Upon successful completion of this course, students will be able to:

  • Research a current topic in computer science.
  • Synthesize research for a current topic in computer science.
  • Write a research paper for a current topic in computer science.
  • Orally present research results.
  • Apply ethics to situations encountered in information technology.
  • Apply financial and economic principles to determine the value of software systems.

Major Elective (Choose 12 hours from the following:)
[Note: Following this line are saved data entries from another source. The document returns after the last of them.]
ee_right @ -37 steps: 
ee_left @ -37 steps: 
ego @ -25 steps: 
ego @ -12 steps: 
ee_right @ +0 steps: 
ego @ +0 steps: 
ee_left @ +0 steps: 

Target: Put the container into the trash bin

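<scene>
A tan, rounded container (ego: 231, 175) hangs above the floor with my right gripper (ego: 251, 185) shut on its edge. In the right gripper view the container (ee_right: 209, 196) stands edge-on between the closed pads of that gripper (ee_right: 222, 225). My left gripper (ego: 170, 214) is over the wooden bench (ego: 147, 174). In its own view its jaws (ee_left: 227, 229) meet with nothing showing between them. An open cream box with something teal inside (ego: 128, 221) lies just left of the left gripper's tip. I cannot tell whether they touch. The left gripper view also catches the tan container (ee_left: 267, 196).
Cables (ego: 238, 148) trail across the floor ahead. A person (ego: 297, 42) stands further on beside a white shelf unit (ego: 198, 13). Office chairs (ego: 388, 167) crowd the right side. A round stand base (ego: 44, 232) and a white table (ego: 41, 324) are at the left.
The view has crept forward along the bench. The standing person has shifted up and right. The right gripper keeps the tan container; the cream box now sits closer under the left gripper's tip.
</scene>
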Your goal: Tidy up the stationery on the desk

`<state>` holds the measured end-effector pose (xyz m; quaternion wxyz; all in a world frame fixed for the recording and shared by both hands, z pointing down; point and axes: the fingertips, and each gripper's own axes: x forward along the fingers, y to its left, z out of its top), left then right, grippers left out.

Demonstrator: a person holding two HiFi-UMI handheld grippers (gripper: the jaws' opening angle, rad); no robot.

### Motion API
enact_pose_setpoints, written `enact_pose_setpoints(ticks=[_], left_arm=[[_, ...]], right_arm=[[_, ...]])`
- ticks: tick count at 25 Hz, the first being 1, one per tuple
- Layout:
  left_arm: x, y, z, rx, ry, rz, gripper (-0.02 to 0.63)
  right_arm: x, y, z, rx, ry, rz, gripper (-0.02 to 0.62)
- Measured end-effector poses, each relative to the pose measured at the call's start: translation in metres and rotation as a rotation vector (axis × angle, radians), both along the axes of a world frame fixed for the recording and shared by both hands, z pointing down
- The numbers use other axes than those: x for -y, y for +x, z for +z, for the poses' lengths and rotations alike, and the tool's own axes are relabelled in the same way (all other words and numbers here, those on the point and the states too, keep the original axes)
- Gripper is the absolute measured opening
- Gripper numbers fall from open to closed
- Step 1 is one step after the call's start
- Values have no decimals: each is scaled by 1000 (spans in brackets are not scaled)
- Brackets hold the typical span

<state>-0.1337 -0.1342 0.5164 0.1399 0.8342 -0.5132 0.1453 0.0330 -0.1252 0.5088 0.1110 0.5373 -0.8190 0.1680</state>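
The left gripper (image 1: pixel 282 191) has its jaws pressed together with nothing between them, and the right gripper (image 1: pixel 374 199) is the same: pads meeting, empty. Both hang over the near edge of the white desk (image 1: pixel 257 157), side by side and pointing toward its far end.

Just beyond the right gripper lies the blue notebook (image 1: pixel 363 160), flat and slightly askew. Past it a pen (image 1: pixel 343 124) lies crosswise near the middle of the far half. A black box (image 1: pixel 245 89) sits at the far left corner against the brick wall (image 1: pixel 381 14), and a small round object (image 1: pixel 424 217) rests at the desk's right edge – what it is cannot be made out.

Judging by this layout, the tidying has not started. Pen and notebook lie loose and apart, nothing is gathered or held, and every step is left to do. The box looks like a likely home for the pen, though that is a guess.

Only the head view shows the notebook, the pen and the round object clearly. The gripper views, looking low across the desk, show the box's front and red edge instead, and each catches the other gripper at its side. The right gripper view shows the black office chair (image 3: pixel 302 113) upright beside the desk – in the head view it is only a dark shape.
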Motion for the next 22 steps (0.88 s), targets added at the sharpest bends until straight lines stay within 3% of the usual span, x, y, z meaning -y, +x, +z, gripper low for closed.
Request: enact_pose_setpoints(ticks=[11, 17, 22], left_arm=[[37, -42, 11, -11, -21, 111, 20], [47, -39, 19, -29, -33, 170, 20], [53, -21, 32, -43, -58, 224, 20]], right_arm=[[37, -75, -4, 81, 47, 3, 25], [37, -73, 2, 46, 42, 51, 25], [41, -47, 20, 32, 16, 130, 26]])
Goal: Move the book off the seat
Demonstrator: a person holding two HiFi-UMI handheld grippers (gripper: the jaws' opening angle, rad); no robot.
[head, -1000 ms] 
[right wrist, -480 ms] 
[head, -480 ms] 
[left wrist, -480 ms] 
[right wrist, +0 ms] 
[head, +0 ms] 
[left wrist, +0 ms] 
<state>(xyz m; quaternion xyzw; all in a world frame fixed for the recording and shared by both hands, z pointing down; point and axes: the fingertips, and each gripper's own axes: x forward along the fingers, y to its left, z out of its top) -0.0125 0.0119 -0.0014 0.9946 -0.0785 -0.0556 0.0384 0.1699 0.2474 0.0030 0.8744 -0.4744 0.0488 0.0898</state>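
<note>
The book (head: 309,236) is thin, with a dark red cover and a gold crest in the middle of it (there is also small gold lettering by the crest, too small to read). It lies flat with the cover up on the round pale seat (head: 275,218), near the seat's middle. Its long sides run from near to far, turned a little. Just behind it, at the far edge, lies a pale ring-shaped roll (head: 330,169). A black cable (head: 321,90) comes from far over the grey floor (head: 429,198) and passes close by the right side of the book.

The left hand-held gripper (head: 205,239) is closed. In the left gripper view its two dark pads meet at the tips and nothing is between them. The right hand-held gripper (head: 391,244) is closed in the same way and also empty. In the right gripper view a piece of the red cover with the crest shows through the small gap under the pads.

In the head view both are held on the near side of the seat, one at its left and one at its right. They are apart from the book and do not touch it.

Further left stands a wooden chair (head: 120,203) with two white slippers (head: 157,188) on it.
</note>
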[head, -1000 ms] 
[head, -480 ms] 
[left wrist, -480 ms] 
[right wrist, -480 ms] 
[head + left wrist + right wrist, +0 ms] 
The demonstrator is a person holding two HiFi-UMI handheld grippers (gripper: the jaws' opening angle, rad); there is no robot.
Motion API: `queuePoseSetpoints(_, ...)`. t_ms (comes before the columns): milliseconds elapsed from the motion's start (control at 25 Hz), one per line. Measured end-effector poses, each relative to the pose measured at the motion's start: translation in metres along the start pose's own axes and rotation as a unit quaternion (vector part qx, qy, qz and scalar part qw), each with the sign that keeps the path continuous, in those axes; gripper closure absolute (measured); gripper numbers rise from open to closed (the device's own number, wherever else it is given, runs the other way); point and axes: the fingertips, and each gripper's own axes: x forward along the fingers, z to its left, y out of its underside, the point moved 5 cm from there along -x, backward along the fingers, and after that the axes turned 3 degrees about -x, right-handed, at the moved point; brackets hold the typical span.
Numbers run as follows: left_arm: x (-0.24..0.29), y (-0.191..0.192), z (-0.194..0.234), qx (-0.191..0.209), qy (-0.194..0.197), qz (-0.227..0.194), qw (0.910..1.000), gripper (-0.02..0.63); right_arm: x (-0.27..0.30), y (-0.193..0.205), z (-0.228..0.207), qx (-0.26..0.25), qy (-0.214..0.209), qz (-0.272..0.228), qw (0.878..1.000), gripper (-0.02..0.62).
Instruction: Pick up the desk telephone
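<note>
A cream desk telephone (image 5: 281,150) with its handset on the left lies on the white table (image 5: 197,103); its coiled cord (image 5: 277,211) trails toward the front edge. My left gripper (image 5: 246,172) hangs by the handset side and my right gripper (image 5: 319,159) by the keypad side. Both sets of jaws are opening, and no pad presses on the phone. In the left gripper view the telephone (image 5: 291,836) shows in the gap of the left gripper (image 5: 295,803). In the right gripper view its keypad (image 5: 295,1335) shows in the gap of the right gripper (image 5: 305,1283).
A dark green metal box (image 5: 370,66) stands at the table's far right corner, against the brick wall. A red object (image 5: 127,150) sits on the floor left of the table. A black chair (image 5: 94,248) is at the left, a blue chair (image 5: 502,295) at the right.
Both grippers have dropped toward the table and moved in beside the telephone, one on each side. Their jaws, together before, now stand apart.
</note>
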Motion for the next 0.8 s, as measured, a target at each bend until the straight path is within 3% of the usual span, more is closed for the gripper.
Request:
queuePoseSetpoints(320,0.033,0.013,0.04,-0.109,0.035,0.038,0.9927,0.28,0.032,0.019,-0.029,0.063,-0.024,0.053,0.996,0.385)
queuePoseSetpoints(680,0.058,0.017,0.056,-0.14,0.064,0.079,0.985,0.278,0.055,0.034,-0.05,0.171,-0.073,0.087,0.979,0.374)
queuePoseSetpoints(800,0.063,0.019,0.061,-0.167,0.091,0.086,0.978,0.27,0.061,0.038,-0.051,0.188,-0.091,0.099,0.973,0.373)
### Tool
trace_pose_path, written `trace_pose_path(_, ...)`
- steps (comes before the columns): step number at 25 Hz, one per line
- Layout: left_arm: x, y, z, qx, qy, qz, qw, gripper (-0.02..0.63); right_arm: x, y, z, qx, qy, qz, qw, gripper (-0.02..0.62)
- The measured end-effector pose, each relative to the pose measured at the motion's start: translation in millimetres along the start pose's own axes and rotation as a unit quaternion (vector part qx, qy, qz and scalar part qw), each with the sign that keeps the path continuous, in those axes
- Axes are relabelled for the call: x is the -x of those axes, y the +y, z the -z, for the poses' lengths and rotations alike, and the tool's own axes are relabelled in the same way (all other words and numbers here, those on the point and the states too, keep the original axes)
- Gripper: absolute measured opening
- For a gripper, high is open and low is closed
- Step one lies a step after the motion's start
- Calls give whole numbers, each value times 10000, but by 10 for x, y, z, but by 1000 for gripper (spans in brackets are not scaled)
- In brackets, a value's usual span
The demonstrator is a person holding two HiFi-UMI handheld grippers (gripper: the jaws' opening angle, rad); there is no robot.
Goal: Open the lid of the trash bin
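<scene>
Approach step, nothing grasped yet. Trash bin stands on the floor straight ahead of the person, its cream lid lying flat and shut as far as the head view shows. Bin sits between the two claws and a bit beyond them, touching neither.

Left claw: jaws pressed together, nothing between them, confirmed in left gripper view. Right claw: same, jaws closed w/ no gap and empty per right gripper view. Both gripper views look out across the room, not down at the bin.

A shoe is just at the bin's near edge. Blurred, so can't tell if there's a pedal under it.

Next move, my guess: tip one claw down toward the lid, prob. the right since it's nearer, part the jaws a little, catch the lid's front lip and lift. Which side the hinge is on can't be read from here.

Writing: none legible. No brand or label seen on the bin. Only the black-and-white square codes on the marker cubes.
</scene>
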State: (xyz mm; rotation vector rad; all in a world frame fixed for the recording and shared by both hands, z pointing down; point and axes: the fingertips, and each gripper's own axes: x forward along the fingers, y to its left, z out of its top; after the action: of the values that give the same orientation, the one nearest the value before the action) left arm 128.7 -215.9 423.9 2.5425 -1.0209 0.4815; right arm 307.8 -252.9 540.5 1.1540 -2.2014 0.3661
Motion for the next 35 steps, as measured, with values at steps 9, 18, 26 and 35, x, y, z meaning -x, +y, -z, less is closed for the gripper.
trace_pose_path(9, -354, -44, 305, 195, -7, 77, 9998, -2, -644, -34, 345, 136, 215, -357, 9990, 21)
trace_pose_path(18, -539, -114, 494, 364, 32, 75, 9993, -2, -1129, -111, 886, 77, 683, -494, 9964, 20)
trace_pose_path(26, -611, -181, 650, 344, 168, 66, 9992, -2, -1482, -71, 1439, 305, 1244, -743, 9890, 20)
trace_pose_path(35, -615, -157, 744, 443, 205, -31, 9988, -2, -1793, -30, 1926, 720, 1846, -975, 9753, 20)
  • COMP 650 - System Architecture and Engineering 4
  • COMP 660 - Communication Strategies for the Technical Professional 4
  • COMP 665 - Project Management of Information Systems 4
  • COMP 670 - Application of Artificial Intelligence 4
  • COMP 672 - Human Factors 4
  • COMP 676 - Computer Security 4
  • COMP 610 - Internship in Graduate Computer Science 1 – 4


Students in the Computer Science and Information Technology majors may be required to purchase hardware and/or software with capabilities greater than the standard University technology requirements. There will be software requirements beyond the standard Microsoft Office software, such as software development environments, operating systems, virtualization environments and tools, website development and business process documentation tools that will be used in various courses. Students should check the Technology Requirements section of the Bulletin and/or the Course Schedule for the requirements relevant for Computer and Information Sciences majors to ensure they have, and are familiar with, the requisite hardware and software.